EY: Could you summarize some key findings from your recent book, Your Medical Mind?

Groopman: A central point is that relying on classical decision analysis paradigms to determine what's best for a patient doesn't work. The approach is popular among health policy planners in the UK, and it's being considered in the US. But the numerical value given to the expected utility of a treatment is basically meaningless. We argue that the approach fails largely because there are different categories of patient mind-set, with very different preferences.

Hartzband: We interviewed scores of US patients, with different backgrounds, states of health and socioeconomic circumstances, and found several categories of mind-set. Some patients are maximalists and want to do everything possible, while others are minimalists and believe less is more.

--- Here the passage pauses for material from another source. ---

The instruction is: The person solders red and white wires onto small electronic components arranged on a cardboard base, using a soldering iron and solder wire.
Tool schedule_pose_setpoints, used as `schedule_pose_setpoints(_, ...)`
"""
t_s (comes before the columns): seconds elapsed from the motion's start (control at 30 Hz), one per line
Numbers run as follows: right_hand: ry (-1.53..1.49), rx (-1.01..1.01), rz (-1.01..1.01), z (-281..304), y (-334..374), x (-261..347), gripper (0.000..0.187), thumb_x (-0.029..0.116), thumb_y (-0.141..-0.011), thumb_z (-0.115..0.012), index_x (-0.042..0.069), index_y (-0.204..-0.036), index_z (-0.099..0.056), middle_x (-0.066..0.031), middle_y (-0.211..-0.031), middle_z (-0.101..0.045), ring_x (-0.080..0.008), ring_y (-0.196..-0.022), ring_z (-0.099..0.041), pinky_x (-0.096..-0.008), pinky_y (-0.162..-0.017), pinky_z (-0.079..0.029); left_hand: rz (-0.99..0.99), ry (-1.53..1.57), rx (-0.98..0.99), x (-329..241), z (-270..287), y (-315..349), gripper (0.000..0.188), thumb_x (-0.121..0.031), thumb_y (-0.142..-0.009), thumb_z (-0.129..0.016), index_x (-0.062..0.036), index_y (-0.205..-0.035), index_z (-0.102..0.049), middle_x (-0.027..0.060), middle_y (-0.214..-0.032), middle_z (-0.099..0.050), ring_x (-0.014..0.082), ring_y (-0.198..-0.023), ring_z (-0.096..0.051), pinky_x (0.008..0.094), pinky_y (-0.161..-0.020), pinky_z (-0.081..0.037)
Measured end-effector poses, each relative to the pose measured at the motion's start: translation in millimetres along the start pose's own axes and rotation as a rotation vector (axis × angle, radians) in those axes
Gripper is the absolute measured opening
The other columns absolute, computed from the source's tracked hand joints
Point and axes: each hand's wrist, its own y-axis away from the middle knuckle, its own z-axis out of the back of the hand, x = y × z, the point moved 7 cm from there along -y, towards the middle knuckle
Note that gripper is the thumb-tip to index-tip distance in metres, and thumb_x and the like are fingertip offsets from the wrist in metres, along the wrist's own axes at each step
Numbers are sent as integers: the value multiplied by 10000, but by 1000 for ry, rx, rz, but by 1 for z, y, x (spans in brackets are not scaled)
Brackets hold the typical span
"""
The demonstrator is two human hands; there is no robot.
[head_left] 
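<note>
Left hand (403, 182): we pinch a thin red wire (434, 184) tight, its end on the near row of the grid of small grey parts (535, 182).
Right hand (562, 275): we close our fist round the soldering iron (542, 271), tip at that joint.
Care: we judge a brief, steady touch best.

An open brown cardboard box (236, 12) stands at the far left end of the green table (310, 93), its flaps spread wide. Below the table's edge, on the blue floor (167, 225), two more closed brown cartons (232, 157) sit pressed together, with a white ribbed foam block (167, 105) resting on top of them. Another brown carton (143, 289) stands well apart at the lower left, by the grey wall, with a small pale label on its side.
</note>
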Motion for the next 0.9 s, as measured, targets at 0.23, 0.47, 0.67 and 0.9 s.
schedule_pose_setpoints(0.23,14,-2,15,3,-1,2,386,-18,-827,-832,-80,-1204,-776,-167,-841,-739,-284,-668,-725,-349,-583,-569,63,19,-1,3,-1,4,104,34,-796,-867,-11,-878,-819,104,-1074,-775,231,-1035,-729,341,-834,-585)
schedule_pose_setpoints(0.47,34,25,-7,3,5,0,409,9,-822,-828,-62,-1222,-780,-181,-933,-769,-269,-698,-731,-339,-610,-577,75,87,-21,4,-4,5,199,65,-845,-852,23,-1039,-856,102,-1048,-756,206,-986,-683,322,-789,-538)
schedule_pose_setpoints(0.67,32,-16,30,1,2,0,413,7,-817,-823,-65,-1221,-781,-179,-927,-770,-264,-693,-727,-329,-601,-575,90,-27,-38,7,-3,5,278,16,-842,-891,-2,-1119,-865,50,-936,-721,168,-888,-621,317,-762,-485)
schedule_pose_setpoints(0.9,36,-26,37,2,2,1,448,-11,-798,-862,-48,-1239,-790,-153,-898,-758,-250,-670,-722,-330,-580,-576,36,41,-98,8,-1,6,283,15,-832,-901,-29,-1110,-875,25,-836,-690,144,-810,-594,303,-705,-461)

There are patients who want the most cutting-edge technology and those who prefer the most natural treatments — herbal medications, acupuncture, massage. Finally, there are believers and doubters. Believers are convinced there's a good treatment for them and they just have to find it, while doubters are always worried about side effects or unintended consequences. We profile patients of these types in our book.

These categories help explain a puzzle. As patients with the same treatment options become more informed, as you explain and make things clearer to them, you'd expect them to converge in their opinions about what treatment is best, but in fact they diverge. The explanation may be that underlying people's thinking are these different mind-sets.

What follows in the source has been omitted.